Par­mi les poètes invités, fidèles au lyrisme mil­i­tant des pub­li­ca­tions de l’Atelier de l’agneau, je sig­nalerai Johan Grzel­czyk et ses « con­stats », poèmes accom­pa­g­nant cha­cun une pho­to. Exem­ple : un pylône sur­mon­té de relais télé­phoniques ; « c’est cette ten­sion vers l’en avant / (… qui) dévoie l’instant / le lamine jusqu’à néant / et piège les con­clu­sions dans un per­pétuel à venir ».

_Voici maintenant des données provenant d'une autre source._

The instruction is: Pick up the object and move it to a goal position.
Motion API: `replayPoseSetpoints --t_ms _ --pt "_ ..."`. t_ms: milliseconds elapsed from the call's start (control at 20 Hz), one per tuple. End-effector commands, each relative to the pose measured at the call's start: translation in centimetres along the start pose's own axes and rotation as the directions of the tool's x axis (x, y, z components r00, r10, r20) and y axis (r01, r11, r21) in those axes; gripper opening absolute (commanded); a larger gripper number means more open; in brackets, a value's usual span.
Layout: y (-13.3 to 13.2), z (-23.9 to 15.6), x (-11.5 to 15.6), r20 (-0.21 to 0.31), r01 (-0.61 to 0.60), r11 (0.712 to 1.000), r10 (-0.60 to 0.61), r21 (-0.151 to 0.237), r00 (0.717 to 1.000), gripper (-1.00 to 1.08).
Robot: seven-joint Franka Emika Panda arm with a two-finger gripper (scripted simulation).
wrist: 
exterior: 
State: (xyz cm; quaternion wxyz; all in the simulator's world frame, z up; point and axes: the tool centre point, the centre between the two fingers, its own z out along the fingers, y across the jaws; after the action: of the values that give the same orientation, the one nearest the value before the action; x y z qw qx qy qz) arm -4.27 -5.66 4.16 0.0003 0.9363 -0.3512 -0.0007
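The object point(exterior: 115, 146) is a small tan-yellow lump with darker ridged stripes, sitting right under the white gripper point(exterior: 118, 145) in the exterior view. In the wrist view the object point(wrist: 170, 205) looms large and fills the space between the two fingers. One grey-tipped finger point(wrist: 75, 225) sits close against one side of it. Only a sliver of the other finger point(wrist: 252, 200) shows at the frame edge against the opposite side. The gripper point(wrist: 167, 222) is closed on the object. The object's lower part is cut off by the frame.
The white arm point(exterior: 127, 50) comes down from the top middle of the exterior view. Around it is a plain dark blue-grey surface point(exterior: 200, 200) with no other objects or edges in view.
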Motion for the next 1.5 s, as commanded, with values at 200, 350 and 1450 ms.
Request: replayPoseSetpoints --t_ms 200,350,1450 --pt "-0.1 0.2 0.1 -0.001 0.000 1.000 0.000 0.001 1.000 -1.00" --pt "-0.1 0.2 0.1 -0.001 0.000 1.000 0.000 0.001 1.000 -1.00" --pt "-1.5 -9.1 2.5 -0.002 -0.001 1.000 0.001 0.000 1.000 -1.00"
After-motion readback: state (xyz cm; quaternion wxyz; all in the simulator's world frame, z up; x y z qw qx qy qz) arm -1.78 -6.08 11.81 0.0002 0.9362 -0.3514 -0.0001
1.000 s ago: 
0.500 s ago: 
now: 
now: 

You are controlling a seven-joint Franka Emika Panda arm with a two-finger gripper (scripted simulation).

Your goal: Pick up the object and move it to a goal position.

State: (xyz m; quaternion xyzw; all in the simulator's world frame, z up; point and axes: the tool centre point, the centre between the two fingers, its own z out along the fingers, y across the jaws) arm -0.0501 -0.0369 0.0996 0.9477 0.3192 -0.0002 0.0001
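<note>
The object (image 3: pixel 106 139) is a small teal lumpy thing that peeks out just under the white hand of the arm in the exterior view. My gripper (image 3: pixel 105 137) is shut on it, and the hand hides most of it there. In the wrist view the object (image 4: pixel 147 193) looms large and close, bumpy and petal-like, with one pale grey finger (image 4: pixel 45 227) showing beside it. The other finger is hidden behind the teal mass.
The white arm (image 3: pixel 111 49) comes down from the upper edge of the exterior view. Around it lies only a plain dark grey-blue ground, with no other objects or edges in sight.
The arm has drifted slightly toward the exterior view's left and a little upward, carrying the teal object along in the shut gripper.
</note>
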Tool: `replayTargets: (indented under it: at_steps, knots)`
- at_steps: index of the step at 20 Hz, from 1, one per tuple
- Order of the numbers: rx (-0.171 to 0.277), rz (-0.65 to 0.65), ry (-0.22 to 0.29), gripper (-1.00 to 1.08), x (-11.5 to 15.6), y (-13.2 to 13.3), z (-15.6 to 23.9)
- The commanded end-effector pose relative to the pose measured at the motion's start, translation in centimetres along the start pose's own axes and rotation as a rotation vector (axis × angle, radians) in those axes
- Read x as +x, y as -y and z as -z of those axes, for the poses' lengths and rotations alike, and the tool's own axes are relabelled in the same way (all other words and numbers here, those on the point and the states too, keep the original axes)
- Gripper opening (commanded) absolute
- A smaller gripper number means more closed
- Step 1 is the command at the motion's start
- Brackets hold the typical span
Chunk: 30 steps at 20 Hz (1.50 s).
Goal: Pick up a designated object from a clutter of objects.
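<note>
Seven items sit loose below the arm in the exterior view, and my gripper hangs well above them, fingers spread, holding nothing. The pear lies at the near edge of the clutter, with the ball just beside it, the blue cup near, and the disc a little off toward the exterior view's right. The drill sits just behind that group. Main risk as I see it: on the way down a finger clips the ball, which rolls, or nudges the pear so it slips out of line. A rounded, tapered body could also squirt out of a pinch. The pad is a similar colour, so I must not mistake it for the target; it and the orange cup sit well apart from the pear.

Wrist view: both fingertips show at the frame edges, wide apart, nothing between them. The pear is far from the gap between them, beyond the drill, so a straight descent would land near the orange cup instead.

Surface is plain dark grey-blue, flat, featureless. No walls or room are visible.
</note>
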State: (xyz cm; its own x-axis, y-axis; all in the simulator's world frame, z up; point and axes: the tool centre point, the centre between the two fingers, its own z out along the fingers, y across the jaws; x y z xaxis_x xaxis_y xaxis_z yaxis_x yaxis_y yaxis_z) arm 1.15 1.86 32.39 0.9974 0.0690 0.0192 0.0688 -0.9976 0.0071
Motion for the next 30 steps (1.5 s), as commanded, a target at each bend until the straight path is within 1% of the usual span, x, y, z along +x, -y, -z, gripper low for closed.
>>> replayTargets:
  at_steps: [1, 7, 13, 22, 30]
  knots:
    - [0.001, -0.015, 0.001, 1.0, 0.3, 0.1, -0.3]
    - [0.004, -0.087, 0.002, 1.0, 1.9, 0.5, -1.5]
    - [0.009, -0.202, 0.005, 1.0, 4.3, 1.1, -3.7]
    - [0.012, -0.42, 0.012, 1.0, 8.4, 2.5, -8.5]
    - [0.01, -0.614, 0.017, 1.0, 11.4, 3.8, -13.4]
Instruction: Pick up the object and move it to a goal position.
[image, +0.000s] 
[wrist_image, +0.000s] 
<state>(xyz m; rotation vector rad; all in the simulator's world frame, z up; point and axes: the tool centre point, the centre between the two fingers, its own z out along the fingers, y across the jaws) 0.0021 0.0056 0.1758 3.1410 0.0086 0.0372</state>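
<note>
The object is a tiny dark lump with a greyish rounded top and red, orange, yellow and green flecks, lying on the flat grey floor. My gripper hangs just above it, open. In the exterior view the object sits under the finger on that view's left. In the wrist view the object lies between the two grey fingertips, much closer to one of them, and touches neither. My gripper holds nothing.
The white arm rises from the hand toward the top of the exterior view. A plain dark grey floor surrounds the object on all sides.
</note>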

Une étude de notre amie Car­ole Mes­ro­bian sur « L’épigraphe au début du roman­tisme », abor­de un de ces détails de l’histoire lit­téraire, à pre­mière vue incon­gru, et qui nous fait mieux que les grands thèmes ressen­tir le sel d’une époque ! Où l’on apprend, entre autre, que les nom­breuses cita­tions de Shake­speare au fron­tispice des livres de Stend­hal ren­voie « à cette lib­erté esthé­tique (…de) cet auteur nova­teur qui a réus­si à mêler les reg­istres et les gen­res littéraires ».

Un dossier inti­t­ulé « Provo­ca­tions » avec un entre­tien de Cen­dres Lavy sur la « supercherie de la cen­sure » à l’âge d’Internet. Com­mençant par se référ­er au « repen­tir », Cen­dres Lavy exam­ine de manière stim­u­lante et assez nova­trice la « pro­pa­gande du quo­ti­di­en, incon­sciente, omniprésente (et) partagée et reléguée par chacun‑e ».

Un petit salut de Julien Blaine et… de très belles mis­es en pages de Jean-Bernard Thomas illu­mi­nent ce dossier, trois let­tres d’un abécé­daire éru­dit, à l’air foutraque, mais pas tant que cela. Textes cal­ligram­més ou inver­sés, affron­tés, alpaguant vigoureuse­ment le lecteur-pas­sant et l’invitant sur la « Planète des signes ». On les imag­ine en très grand, non sur des murs mais sur le sol. Devenir soi-même, dans ce sein tur­bu­lent et paci­fique, signe. Et s’aventurer.